If you dry all the way you can powder them for a speciel spice(try it in pasta dough, or a sprinkle in a veal stock reduction)

You should remember that some mushroom,which are considered edible, do contains trace amounts of poison(that's why it's advised to eat most mushrooms cooked). Drying concentrate those poisons and can make the raw dried mushroom, not deadly but very discomforting to an eater.

That's my five pennies on the subject hoped it helped. Sorry it's long, but hey not my problem.

PS. Another tip - In a restaurant kitchen you can use some tricks for drying -
1. Put something on a high shelf, the warmth of the kitchen will do the work(maybe, I did it by mistake in a few and actually got god results.
2. Utilize the plate warmer if you have one. Put the dryng subject over night in an operating plate warmer closet and see what happend. It worked for me(at least in one brand).
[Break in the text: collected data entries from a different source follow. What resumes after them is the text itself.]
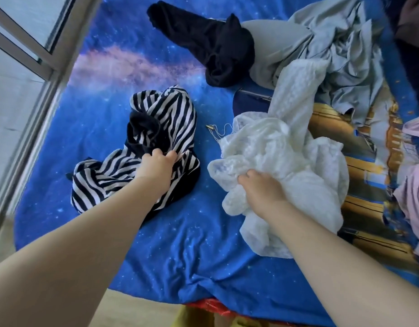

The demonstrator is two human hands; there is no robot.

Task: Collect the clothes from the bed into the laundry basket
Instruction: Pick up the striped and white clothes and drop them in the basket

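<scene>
A black-and-white striped garment (161, 119) lies crumpled at the middle left of the bed (180, 251), which has a blue starry sheet. My left hand (157, 167) grips its fabric. To the right lies a white lacy garment (295, 161), and my right hand (260, 187) is closed on its near edge. Farther back lie a black garment (210, 41) and a grey garment (321, 43). A pink garment (415, 185) rests at the right edge. No laundry basket is in view.
A window with a metal frame (31, 74) runs along the bed's left side. A small gold clip with thread (210, 126) lies between the striped and white garments. Something red (210, 305) shows under the bed's near edge.
</scene>
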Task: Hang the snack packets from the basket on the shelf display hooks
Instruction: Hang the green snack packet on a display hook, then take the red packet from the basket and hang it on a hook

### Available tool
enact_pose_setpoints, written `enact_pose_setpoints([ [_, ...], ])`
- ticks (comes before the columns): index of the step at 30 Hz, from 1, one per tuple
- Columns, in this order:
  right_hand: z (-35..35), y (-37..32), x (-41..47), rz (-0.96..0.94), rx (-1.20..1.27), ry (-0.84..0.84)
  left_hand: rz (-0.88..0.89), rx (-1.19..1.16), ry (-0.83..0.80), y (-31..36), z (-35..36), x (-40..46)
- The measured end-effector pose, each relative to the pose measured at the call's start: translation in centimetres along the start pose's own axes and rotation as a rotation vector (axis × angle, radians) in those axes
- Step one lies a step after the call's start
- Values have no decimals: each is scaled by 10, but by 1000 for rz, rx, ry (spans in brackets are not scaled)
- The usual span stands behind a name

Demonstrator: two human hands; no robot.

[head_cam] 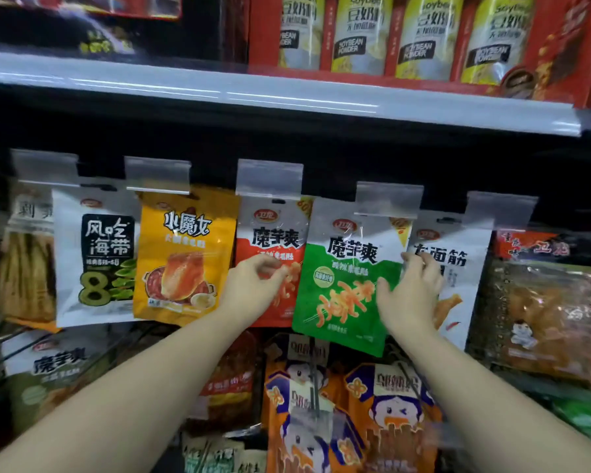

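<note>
Green snack packet hangs tilted among the row under the clear hook tags. The right hand pinches its right edge, fingers curled. The left hand (fingers loosely bent, holding nothing that shows) rests against the red packet beside it.

one view only, head camera, wide-angle, worn on person. looks forward and slightly up at shop shelf, very near, at arm reach. row of hanging snack packets crosses middle of frame; shelf edge runs above, tilted down to right. both forearms enter from bottom corners; left hand and right hand meet at centre. edges bend and blur from lens. no second view to compare.
</note>
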State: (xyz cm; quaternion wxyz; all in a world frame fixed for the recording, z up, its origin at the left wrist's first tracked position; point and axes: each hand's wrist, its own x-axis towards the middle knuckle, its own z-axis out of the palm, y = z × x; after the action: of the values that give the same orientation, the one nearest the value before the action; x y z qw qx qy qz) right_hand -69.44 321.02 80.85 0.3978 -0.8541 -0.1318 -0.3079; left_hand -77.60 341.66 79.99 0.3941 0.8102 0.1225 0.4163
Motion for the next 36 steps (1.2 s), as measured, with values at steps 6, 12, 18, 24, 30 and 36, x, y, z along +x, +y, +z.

[ April 12, 2001: Message edited by: shahar ]


----------



## davewarne (Feb 4, 2001)

Hi,
I started drying mushrooms in my restaurant kitchen by 'mistake'. I noticed that a carton of mushrooms that had been left in the fridge under the circulating fan had almost dried out. I finished them off in a dry place in the kitchen. The fridge runs at about 3-4 degrees Centigrade and is certainly not 'dry'. I've dried chanterelles, horse mushrooms, oyster mushrooms and shitake. Mostly whole or stalks. They don't reconstitute to anything like the original but I grind them up almost to dust in a coffee grinder and use them in a roux to make a first class mushroom sauce.

David


----------



## shroomgirl (Aug 11, 2000)

Some mushrooms dry better than others, morels, black trumpets, porcini, shiitake all rehydrate well....a dehydrator is best wipe off any dirt. Slice porcinis.
dry until possitively dry or else they will mold. Store in a screw top glass jar, canning jars work well. 

I learned from old timers that it is better to put only clean mushrooms in your basket.
Cut the stem wiht a sharp knife.

chanterelles do not rehydrate well, So I saute in light olive oil or butter and freeze ziploc packages in useable portions.
If you have dried chanterelles, grind and use the "gold dust" in coating meats, or making sauces....other than that they are way too leathery.

Stringing mushrooms and hanging them to dry 
I've seen morels done this way many times, again if there is alot of humidity in the drying area they will rot and mold.


----------



## medpub (Sep 3, 2012)

I have read: Mushrooms absorb vitamin D from sunlight  - so dry them, gills up, for about 2 days and really boost the Vitamin D. Vitman D is hard  to get from source - mainly fish and sun. So if your important Vitamin D is a bit low - this could be a good answer. Especially for the winter months.  Note he stalks do not absorb much Vitamn D

Yes you deifnately have to cook Shitatke mushrooms or you could get a reaction (eg a rash)


----------